Lições de Bob Garfield
Crítica, substantivo feminino: a arte, capacidade e habilidade de julgar, de criticar. E quem possui essa quase divina habilidade? A quem pertence, no mundo da polifonia, o poder ou o direito de avaliar minuciosamente o outro? No artigo da semana passada (Gente boa também erra a mão, edição 2629), o publicitário Stalimir Vieira analisou criticamente – e elegantemente, devo dizer – a campanha do Ministério dos Transportes. Conversamos a respeito e nos perguntamos por que não existem colunas de análise de estratégias de comunicação nos moldes da saudosa (não para todos, certamente) do jornalista Bob Garfield, que durante 25 anos avaliou no Ad Age estratégias de publicidade, distribuindo (ou não) concorridas estrelinhas. Garfield tornou-se a pessoa mais odiada do universo da propaganda americana. Era respeitado, temido, aplaudido e admirado, de acordo com o tom da coluna a cada semana.
Por que deu certo? Ele mesmo me conta. Em primeiro lugar, não era publicitário. Críticas de publicitários podem ter intenções ou interesses não declarados. Ele morava em Washington, longe do centro nervoso da publicidade americana, e nunca frequentou eventos do mercado (com exceção de Cannes, em anos mais recentes) ou se relacionou de maneira mais próxima com as pessoas da área – pré-condição fundamental para o crítico. Sua função era full time, num tempo em que jornais como o Ad Age e a revista Adweek podiam se dar ao luxo de manter profissionais fazendo apenas isso: avaliando o trabalho da publicidade. Por sinal, a coluna de Garfield nasceu como resposta à coluna de Barbara Lippert, adweek critique, na concorrente Adweek, que estava bombando.
Foram mais de 1.200 colunas. Ele “matou” a campanha Always and Only, da Coca-Cola. Provocou perdas de contas e de empregos e quase levou um soco, em Cannes, de um diretor de criação por ter criticado uma estratégia da Pepsi. Detonou um comercial racista veiculado pela rede de lojas de tênis Just For Feet contribuindo (com o NYT) para a falência da empresa – por sinal, Garfield elegeu este como o pior erro de marketing já cometido até hoje por uma marca. Previu e acertou que um conceito de Corona tinha fôlego para durar 25 anos. Se arrepende de ter dado apenas três estrelas a Just Do It, de Nike, no lugar de quatro. Também lamenta ter criticado a vencedora estratégia I’m Lovin’ It, de McDonald’s. Se desse três ou quatro estrelas, era comparado a um gênio. Qualquer coisa abaixo disso, guerra. Sua média ao longo dos anos foi de 2,4 estrelas, o que, segundo ele, demonstra que elogiou mais que criticou.

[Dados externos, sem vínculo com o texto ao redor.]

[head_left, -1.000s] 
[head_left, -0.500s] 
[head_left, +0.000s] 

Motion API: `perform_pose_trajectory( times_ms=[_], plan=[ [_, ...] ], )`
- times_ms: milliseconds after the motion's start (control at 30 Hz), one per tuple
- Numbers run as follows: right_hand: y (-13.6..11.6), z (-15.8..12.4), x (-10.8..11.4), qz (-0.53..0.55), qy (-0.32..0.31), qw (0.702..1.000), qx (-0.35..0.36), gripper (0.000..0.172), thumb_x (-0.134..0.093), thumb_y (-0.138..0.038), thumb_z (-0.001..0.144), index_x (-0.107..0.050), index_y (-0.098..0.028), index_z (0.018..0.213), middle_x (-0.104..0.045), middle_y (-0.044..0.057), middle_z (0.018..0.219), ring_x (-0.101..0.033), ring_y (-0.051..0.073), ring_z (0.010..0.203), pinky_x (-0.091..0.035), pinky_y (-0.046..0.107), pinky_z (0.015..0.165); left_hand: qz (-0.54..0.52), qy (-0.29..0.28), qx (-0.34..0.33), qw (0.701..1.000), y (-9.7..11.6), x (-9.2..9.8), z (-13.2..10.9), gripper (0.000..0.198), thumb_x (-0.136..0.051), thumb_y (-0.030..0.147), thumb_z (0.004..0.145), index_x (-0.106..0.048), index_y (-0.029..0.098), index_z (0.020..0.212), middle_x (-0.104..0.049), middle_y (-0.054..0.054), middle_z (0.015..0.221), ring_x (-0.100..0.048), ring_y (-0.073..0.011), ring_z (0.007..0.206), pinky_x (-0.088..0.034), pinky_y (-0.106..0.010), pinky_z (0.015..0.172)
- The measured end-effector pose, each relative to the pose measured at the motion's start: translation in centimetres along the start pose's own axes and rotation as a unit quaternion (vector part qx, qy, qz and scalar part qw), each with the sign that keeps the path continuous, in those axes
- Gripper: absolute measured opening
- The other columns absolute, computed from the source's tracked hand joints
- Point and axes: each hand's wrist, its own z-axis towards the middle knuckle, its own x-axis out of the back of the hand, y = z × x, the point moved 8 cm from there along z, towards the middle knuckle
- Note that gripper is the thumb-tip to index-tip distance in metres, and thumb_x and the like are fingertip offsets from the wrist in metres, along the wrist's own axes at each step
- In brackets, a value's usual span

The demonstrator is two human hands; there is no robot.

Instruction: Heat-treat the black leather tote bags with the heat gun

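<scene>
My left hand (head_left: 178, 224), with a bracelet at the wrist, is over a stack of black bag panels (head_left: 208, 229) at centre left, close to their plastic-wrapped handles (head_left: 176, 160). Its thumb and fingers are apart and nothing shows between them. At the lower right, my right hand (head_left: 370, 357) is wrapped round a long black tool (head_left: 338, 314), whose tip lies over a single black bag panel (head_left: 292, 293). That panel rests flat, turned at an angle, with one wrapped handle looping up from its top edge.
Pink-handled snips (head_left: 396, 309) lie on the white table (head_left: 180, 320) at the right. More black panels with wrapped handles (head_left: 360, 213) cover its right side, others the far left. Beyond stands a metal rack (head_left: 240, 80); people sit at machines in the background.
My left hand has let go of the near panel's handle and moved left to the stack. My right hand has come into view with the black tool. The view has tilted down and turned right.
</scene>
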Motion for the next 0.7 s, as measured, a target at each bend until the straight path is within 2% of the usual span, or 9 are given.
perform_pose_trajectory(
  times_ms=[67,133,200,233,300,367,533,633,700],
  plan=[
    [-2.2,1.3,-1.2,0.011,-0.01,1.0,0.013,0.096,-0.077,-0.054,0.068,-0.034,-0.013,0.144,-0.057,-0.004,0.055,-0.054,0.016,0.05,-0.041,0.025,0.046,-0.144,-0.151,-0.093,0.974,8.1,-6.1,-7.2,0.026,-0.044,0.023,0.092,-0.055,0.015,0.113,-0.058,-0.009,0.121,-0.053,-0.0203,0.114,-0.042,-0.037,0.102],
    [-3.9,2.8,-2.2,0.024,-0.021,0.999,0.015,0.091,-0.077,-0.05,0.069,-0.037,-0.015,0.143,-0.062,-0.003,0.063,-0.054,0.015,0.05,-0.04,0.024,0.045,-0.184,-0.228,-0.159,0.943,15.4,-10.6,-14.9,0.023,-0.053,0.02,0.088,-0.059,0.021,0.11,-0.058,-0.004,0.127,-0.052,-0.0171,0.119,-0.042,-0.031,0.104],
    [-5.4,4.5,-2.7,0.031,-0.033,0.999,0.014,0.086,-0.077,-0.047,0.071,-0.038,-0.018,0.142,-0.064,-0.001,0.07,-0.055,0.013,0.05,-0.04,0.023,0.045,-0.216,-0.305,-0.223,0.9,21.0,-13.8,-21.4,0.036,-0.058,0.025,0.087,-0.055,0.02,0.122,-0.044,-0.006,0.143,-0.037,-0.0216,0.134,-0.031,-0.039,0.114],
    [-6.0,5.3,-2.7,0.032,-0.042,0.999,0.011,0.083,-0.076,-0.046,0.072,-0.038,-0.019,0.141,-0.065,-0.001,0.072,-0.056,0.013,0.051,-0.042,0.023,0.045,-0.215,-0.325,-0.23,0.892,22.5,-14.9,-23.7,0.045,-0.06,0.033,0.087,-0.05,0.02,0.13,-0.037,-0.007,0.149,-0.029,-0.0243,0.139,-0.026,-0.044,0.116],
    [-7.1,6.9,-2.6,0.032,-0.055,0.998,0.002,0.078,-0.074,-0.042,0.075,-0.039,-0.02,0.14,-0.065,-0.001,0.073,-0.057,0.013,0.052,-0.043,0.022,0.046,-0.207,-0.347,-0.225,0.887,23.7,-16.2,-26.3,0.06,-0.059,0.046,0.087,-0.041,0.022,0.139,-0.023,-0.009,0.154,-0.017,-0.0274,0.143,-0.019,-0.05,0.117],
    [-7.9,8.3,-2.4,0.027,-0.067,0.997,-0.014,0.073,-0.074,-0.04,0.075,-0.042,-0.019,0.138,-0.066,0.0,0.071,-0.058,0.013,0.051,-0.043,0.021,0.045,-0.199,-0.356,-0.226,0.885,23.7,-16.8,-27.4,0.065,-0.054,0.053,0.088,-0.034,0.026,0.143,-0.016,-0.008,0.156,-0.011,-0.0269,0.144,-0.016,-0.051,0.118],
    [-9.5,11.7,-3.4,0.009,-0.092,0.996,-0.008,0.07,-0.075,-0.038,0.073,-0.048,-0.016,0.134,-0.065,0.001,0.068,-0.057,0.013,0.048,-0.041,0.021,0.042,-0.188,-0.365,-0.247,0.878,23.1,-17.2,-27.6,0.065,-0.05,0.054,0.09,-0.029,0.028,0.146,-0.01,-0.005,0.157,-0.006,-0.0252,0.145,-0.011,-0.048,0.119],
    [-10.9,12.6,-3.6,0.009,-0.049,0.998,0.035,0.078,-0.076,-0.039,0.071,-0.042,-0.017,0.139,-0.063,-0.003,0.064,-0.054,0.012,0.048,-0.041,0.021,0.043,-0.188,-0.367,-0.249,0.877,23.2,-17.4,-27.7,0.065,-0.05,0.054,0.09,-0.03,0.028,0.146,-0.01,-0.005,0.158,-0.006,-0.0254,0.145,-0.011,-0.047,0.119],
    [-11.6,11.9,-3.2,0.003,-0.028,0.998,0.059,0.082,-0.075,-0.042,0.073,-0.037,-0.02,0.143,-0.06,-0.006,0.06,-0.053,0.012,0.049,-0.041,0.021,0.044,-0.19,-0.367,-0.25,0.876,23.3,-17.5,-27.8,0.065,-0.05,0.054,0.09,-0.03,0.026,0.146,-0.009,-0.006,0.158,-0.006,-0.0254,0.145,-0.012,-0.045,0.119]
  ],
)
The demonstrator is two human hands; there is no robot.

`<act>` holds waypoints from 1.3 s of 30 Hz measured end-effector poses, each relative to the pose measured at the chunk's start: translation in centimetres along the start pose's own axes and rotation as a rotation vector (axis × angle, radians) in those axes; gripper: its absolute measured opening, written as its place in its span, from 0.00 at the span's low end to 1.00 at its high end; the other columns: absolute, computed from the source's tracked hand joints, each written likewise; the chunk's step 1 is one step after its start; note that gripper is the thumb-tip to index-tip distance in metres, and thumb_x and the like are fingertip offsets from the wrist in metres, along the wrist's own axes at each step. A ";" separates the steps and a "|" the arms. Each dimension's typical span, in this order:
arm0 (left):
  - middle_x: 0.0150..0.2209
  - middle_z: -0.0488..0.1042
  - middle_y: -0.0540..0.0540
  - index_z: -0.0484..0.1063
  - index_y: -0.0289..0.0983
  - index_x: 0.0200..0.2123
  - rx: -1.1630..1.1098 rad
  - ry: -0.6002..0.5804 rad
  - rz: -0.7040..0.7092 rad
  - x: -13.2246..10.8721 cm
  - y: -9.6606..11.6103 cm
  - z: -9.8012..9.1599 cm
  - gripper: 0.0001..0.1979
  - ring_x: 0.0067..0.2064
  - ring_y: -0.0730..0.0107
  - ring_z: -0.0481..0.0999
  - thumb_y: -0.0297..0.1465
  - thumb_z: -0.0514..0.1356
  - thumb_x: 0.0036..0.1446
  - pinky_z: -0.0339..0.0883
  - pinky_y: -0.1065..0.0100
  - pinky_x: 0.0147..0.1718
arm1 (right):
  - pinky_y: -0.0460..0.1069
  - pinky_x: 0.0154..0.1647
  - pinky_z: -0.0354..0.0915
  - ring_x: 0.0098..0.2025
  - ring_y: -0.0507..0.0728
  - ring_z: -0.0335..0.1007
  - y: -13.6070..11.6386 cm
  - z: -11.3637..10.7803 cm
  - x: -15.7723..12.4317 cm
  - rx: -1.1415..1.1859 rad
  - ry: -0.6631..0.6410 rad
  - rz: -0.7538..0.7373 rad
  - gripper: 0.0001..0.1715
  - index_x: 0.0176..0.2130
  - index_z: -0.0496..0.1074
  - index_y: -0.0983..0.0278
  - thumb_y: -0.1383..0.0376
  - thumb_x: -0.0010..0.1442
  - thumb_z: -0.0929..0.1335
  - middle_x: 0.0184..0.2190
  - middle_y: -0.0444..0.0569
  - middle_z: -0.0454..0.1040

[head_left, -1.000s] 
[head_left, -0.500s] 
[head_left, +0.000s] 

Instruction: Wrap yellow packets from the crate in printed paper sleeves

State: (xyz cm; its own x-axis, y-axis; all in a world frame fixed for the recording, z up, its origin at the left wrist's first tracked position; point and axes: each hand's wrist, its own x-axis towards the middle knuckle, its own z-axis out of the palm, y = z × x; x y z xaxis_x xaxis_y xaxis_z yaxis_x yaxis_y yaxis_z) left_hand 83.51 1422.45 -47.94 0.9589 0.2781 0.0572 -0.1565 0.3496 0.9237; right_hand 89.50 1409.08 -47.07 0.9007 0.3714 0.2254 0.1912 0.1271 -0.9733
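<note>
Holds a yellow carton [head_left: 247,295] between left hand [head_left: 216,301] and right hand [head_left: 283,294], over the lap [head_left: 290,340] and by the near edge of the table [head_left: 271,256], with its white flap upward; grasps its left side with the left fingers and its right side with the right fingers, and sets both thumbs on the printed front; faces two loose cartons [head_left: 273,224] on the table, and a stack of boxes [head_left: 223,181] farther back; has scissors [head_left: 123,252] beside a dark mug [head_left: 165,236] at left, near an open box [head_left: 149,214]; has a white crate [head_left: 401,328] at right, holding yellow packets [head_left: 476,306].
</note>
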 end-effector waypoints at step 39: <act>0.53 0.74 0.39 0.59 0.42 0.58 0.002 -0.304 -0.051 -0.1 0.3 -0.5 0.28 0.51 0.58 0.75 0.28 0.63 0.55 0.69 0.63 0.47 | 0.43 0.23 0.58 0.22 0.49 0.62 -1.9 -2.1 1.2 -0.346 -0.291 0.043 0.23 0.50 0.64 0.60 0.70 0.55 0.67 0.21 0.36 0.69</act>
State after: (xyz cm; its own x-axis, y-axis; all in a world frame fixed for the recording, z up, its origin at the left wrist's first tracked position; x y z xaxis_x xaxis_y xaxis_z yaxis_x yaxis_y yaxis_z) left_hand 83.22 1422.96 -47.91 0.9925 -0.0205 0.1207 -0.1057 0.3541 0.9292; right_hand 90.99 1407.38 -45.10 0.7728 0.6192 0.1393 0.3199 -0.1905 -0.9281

Ele comenta que nunca se divertiu na função porque não se acostumou ao efeito de suas palavras no mundo real. Mas procurava lançar mão de argumentos lógicos e consistentes, com base nos resultados das estratégias. Um bom crítico nunca elogia ou xinga – é o mesmo que “peidar em público”, ele diz. Há uma desapaixonada e contextualizada lógica na sua análise, sempre.
Por que acabou? Porque pós-revolução digital os comerciais que ele analisava perderam a relevância, em sua opinião, os modelos de negócio mudaram e hoje as pessoas podem “pular” os comerciais. Ele continua dando seus pitacos principalmente no programa On the media, na rádio WNYC. E conta o que o surpreendeu, ultimamente: “Com um mix de mentiras, um pouco de racismo e assédio sexual, você pode eleger um presidente nos Estados Unidos”.
De uma forma ou de outra, tenho a sensação de que a publicidade era mais interessante com a coluna de Bob Garfield.